The Pensions Regulator will not pursue moral hazard proceedings against chemical company Chemtura after the firm agreed a £60 million comprehensive funding package.
Under the agreement, £30 million has already been paid to the Great Lakes UK pension plan, which is sponsored by Chemtura Manufacturing UK (CMUK), a solvent trading UK business.
A further £30 million will be due over the next three years, with group companies, including the overseas parent, entering into security arrangements providing protection to the scheme regarding its further liabilities.
Trustees approached the regulator with concerns about the security of the pension scheme after Chemtura Corporation, CMUK’s US parent, filed for chapter 11 bankruptcy protection in March 2009.
The regulator launched an investigation, and in December 2010 started regulatory action by issuing a ‘warning notice’ against target companies including CMUK and Chemtura Corporation.
The warning notice explained that the regulator’s determinations panel may in due course decide whether it would be reasonable to issue financial support directions (FSDs) against the target companies.
In May 2011, CMUK and Chemtura Corporation reached agreement with the trustees in relation to a funding package for the scheme. The settlement finally agreed meant that a hearing before the regulator’s Determinations Panel scheduled for June 2011 was not necessary.
There were about 1,270 members of the pension scheme.
Stephen Soper, executive director for defined benefit (DB) regulation at the regulator, said: “In my view, as in the 2007 Sea Containers case, this is another example of the use (or potential use) of the FSD power assisting in securing additional financial support for a UK scheme from an overseas parent company.
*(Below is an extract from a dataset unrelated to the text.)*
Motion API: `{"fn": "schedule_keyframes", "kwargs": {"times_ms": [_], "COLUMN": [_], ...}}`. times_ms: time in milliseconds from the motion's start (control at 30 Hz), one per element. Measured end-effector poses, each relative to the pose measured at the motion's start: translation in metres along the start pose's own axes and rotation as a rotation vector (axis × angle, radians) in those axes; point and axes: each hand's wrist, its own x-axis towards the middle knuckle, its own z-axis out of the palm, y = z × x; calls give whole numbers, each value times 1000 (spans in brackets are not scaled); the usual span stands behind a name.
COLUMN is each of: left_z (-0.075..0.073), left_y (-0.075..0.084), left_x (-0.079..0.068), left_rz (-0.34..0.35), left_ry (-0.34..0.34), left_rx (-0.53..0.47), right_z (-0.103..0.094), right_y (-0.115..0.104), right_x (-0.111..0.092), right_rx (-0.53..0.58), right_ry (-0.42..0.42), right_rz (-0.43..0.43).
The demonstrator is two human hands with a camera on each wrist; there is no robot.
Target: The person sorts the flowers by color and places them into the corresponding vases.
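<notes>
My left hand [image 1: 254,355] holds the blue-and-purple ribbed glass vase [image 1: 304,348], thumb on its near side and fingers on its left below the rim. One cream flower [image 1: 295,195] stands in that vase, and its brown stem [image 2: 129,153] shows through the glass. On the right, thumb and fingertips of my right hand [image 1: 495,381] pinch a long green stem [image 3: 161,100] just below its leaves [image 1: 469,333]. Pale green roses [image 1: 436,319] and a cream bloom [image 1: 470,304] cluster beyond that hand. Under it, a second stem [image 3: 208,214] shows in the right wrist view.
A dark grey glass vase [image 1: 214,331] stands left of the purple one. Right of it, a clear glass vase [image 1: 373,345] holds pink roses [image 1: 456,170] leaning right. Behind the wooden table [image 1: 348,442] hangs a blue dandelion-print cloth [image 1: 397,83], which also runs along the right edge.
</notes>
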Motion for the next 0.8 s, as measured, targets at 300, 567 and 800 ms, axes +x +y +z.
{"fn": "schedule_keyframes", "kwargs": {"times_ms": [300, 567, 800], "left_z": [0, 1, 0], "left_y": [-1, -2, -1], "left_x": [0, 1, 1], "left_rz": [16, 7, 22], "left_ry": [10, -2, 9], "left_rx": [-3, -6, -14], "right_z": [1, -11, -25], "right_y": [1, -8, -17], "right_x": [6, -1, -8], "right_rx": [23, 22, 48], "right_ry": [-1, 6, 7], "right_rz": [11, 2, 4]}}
That’s good news for the 1,270 members of this scheme as well as Pension Protection Fund levy payers.
“A negotiated agreement is clearly preferable to having to take enforcement action and we urge sponsoring employers and their parent companies to engage positively with scheme trustees to ensure pension schemes have adequate security.”
Moral hazard is when a solvent company tries to find a way to avoid paying the liabilities that they have.
Financial support directions allow the regulator to go to the connected company of a larger organisation – a sister company, for example – and require them to put in place financial support for a pension scheme.